Of the records that follow, copy only the lines from the line containing "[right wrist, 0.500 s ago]" to the line containing "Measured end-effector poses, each", both included, exactly as written.

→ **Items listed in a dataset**
=== Begin Enclosure ===

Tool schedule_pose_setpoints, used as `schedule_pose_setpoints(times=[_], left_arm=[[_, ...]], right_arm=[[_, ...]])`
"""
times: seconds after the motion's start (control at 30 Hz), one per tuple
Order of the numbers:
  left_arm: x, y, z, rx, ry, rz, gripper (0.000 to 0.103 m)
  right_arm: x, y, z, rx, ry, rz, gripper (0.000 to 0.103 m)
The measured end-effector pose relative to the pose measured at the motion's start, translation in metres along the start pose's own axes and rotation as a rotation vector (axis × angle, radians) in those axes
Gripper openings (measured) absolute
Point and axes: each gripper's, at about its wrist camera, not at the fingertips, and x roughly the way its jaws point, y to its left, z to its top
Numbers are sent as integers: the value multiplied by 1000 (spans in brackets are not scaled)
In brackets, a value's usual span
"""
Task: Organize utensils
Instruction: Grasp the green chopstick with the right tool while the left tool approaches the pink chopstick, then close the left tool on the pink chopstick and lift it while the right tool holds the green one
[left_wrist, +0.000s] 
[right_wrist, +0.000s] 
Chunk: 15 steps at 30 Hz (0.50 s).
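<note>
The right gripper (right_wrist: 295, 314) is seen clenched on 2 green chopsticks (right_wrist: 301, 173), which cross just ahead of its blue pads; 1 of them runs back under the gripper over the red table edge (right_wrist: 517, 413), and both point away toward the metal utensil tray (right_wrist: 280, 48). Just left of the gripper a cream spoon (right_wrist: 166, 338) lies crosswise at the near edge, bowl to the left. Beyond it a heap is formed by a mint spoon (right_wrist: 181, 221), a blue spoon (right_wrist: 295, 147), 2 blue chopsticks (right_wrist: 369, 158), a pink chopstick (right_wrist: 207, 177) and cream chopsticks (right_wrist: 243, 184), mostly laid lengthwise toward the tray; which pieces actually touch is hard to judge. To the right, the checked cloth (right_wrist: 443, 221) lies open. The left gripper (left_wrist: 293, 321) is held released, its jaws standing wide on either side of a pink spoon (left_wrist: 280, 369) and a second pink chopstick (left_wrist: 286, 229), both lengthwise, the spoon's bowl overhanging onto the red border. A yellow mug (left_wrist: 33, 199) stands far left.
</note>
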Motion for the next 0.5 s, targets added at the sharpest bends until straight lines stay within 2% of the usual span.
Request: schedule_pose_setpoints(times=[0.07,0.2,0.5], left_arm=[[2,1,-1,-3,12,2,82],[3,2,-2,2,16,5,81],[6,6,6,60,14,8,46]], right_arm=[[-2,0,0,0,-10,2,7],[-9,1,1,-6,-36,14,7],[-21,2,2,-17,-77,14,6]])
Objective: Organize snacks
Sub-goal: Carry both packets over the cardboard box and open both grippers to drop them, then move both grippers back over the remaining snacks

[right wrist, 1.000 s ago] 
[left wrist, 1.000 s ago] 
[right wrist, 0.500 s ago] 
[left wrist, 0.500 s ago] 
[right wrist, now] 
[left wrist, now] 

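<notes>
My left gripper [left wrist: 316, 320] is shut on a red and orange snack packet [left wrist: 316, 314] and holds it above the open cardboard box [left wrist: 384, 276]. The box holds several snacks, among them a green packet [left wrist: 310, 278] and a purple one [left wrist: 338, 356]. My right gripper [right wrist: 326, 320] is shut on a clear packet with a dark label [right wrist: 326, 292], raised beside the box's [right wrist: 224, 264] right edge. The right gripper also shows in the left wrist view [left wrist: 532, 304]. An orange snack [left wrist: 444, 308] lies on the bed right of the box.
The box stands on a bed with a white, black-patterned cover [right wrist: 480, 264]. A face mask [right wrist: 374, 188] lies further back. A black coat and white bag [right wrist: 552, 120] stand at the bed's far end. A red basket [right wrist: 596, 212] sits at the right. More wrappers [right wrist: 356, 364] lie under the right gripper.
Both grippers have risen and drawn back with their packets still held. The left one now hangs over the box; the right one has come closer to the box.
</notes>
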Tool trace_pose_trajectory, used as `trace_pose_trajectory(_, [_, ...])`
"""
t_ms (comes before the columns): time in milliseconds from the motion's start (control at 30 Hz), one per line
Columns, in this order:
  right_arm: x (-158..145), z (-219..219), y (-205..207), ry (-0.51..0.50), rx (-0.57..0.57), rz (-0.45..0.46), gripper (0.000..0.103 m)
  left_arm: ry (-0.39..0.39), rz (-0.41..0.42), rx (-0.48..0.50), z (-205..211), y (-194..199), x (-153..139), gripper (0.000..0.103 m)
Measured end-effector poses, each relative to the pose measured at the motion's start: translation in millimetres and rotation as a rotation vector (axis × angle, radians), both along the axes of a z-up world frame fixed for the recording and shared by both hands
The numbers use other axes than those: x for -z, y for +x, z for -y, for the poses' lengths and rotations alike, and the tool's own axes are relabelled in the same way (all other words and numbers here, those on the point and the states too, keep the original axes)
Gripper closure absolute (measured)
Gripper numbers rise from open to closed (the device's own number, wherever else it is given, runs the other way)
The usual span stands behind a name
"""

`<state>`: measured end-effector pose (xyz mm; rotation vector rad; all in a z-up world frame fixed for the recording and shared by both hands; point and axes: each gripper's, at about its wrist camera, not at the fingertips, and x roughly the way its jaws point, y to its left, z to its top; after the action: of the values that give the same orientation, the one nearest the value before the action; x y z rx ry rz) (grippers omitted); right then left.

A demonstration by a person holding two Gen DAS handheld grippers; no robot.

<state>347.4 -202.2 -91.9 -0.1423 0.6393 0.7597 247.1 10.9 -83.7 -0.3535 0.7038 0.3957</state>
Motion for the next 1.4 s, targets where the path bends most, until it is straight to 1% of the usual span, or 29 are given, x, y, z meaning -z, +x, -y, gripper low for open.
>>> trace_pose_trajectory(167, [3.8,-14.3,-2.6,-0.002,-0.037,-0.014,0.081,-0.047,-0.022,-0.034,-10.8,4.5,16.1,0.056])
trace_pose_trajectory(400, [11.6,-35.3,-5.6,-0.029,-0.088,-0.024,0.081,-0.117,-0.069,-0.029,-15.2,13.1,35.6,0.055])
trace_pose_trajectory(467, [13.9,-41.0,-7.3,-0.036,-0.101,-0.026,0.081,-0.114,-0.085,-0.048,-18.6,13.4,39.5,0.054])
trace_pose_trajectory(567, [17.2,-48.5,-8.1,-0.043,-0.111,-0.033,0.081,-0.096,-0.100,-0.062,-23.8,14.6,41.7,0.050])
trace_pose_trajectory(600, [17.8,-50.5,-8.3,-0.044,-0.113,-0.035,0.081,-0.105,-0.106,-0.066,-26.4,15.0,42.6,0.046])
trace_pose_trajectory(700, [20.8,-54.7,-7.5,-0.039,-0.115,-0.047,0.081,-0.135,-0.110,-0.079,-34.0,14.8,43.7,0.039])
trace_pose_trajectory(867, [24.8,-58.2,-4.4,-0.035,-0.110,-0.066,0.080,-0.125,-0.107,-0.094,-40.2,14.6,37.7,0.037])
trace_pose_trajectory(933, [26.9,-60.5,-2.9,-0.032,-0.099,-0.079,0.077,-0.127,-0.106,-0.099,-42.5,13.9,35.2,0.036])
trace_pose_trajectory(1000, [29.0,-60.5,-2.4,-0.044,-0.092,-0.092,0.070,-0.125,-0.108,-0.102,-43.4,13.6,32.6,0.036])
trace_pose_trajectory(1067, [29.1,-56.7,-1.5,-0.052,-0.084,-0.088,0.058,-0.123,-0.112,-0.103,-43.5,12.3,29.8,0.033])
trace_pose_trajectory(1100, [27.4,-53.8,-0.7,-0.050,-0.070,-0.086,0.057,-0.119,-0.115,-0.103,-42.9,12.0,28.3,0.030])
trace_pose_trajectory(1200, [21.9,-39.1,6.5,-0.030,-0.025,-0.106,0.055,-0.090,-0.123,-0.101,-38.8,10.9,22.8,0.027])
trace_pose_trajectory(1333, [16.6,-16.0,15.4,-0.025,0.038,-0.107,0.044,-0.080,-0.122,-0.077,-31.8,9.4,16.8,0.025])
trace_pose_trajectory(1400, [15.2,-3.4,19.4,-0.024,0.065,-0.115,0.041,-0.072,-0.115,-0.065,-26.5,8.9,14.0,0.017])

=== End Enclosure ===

→ **ANSWER SPACE**
[right wrist, 0.500 s ago] 
[left wrist, 0.500 s ago] 
[right wrist, now] 
[left wrist, now] 

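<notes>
My left gripper [left wrist: 316, 320] is shut on a red and orange snack packet [left wrist: 316, 314] and holds it above the open cardboard box [left wrist: 384, 276]. The box holds several snacks, among them a green packet [left wrist: 310, 278] and a purple one [left wrist: 338, 356]. My right gripper [right wrist: 326, 320] is shut on a clear packet with a dark label [right wrist: 326, 292], raised beside the box's [right wrist: 224, 264] right edge. The right gripper also shows in the left wrist view [left wrist: 532, 304]. An orange snack [left wrist: 444, 308] lies on the bed right of the box.
The box stands on a bed with a white, black-patterned cover [right wrist: 480, 264]. A face mask [right wrist: 374, 188] lies further back. A black coat and white bag [right wrist: 552, 120] stand at the bed's far end. A red basket [right wrist: 596, 212] sits at the right. More wrappers [right wrist: 356, 364] lie under the right gripper.
Both grippers have risen and drawn back with their packets still held. The left one now hangs over the box; the right one has come closer to the box.
</notes>
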Tool trace_pose_trajectory, used as `trace_pose_trajectory(_, [_, ...])`
"""
t_ms (comes before the columns): time in milliseconds from the motion's start (control at 30 Hz), one per line
Columns, in this order:
  right_arm: x (-158..145), z (-219..219), y (-205..207), ry (-0.51..0.50), rx (-0.57..0.57), rz (-0.45..0.46), gripper (0.000..0.103 m)
  left_arm: ry (-0.39..0.39), rz (-0.41..0.42), rx (-0.48..0.50), z (-205..211), y (-194..199), x (-153..139), gripper (0.000..0.103 m)
Measured end-effector poses, each relative to the pose measured at the motion's start: translation in millimetres and rotation as a rotation vector (axis × angle, radians), both along the axes of a z-up world frame fixed for the recording and shared by both hands

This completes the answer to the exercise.